Article by Roger Schlueter, MBA
The Projection of a balance sheet when applying for a loan can be a daunting experience but it is not really hard to do. First, do you have an Existing Balance Sheet to work with or are we talking about Creating your Balance Sheet from Scratch?
Existing or New Balance Sheet
The Existing or New Balance Sheet is very easy to do when applying for a loan and Projecting the balance sheet after the loan is made. First, if you are putting in cash you must subtract or Credit (Debits and Credits are shown only because on the bank SBA form you need to enter by debit or credit on the SBA form.) your Cash. Then you want to put into the Assets what you are buying with the Loan and put into Liabilities what you are borrowing with the Loan.

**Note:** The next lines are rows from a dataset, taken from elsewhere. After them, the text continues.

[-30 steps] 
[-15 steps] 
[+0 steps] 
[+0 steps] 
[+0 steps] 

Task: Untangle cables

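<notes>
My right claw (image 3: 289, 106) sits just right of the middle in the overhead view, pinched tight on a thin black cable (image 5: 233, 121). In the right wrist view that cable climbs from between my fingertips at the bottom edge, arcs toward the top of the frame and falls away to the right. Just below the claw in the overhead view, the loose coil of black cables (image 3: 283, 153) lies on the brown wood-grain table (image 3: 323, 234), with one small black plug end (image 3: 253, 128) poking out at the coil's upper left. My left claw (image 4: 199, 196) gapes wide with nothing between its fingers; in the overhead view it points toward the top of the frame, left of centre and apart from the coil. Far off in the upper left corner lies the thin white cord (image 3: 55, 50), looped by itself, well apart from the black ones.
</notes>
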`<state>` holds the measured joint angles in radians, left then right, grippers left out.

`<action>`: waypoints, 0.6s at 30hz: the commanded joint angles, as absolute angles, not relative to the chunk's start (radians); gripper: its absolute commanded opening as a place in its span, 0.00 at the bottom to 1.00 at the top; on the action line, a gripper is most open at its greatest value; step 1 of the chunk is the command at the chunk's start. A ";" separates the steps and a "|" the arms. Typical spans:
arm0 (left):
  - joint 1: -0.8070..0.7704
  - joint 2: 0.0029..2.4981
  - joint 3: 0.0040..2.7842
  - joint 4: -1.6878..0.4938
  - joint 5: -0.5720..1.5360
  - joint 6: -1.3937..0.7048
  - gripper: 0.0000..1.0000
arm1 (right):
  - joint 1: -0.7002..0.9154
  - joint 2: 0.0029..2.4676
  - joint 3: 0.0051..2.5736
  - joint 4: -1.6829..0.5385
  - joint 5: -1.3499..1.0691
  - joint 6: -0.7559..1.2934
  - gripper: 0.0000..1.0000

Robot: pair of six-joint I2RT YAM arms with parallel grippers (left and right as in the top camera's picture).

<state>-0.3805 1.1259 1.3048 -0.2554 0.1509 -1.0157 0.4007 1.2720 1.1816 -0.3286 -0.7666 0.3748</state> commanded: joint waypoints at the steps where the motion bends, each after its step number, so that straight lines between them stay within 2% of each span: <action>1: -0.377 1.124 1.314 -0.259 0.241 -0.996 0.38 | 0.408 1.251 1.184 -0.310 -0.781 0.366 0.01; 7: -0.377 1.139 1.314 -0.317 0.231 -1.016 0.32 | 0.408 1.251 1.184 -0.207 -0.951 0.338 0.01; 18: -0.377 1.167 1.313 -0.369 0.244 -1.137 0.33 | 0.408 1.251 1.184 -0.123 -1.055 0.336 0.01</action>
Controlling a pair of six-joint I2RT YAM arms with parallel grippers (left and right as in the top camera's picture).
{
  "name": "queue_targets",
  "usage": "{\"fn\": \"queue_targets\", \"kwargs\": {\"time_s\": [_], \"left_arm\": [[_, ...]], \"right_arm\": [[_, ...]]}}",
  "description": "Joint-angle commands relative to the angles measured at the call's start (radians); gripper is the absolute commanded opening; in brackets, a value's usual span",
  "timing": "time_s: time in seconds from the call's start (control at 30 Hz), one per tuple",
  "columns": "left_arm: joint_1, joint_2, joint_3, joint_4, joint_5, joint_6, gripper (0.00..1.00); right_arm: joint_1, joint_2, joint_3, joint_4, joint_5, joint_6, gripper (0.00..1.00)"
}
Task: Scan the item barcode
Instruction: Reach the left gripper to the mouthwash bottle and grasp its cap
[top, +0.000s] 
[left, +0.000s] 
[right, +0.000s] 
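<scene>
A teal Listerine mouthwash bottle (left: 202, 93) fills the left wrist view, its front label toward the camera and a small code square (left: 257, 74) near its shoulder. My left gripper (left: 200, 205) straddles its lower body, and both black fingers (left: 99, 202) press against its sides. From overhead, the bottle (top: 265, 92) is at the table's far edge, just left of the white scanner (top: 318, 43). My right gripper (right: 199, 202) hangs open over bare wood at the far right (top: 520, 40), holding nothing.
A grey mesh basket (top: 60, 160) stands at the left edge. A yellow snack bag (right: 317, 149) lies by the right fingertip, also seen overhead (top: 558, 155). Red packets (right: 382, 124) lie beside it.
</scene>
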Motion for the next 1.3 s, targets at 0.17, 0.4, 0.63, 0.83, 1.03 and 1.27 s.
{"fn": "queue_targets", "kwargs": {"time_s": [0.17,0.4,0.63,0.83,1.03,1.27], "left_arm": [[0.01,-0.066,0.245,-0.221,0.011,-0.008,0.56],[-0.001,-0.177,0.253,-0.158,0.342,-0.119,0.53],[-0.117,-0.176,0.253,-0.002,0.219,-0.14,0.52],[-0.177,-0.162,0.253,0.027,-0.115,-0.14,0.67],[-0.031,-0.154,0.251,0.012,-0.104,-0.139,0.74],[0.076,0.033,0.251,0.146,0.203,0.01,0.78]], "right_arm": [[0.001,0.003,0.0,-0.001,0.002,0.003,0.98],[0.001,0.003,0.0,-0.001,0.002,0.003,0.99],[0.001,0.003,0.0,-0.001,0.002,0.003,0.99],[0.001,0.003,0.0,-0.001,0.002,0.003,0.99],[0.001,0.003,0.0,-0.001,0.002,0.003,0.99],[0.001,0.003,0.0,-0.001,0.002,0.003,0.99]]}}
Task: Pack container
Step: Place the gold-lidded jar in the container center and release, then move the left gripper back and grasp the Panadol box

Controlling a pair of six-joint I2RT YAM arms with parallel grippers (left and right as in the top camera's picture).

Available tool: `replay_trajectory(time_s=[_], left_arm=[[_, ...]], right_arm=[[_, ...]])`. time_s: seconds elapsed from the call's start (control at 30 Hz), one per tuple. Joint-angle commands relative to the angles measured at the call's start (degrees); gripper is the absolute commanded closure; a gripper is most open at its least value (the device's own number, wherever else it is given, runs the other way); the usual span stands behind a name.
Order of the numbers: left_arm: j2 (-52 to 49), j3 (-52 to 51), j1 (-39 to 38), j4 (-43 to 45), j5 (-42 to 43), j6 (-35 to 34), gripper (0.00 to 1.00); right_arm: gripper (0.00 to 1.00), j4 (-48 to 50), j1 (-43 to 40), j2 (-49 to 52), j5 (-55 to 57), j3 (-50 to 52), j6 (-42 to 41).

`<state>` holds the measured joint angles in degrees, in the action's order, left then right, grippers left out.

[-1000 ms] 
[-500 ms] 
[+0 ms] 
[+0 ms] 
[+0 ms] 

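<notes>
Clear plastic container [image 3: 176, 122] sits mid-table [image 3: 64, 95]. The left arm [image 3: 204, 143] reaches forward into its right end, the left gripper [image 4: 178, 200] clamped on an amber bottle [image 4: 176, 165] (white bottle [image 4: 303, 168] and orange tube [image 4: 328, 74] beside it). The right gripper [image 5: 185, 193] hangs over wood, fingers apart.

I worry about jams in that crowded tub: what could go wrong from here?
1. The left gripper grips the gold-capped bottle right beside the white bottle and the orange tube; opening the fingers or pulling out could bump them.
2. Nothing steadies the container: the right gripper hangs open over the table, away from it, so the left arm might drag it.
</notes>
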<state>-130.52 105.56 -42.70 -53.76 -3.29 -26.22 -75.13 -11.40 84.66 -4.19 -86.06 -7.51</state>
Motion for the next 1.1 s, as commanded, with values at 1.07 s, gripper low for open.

Lets say that you have a Total Project Cost of $1,000,000. This amount is going to be spent on Real Estate of $500,000. Equipment of $400,000. Inventory $95,000, Fees of $5,000. You are going to put $100,000 in as a down payment. This is how we would do it:
Assets Debit Credit Proforma
Cash 400,000 100,000 (1) 300,000
Acct Rec.
Inventory 95,000 (1) 95,000
Other Curr. 5,000 (1) 5,000
Curr Asset 400,000 400,000
Fixed Asset 900,000 900,000
Other Asset
Total Asset 400,000 1,300,000
Liabilities
Accounts pay
Notes Pay 29,184 (2) 29,184
Accruals
Current Liab. 29,184
Notes Pay 870,816 (2) 870,816
Total Liab. 900,000
Net Worth 400,000 400,000
Total Liab 400,000 1,300,000
& Net Worth
The loan was for $900,000 with 6% interest and the term was a Weighted Average (see article on Weighted Average), of 17.5 years, which is allowed by SBA but a bank may look at the term differently.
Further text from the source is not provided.